## TASK TO CARRY OUT:
Pick each line containing "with" out of the records.

START RECORD EXCERPTS

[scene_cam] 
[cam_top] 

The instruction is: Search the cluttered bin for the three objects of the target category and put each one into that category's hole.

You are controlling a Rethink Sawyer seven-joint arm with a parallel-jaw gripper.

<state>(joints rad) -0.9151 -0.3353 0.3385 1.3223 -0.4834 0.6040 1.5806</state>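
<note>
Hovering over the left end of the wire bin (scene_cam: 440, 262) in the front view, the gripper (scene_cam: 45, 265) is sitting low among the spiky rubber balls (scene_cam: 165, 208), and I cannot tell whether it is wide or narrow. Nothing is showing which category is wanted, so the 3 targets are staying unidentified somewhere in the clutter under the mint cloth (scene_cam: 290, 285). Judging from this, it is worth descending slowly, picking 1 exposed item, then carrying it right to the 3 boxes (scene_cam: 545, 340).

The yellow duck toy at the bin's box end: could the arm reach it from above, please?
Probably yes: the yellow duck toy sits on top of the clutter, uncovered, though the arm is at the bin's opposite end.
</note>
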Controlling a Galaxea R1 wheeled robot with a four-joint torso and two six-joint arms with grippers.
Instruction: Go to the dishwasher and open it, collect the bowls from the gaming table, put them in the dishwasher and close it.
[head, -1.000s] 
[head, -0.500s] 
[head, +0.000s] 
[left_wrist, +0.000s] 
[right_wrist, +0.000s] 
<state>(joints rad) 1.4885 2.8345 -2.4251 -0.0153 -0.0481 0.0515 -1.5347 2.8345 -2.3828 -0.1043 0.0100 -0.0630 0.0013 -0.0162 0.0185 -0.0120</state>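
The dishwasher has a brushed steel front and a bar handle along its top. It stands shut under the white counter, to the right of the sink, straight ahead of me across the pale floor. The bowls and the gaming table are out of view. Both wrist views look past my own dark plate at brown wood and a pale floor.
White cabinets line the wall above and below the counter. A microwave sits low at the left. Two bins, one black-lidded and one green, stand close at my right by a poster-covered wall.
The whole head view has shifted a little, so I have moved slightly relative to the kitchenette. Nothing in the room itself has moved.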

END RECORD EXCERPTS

## RESPONSE TO THE EXERCISE:
You are controlling a Rethink Sawyer seven-joint arm with a parallel-jaw gripper.
Controlling a Galaxea R1 wheeled robot with a four-joint torso and two six-joint arms with grippers.

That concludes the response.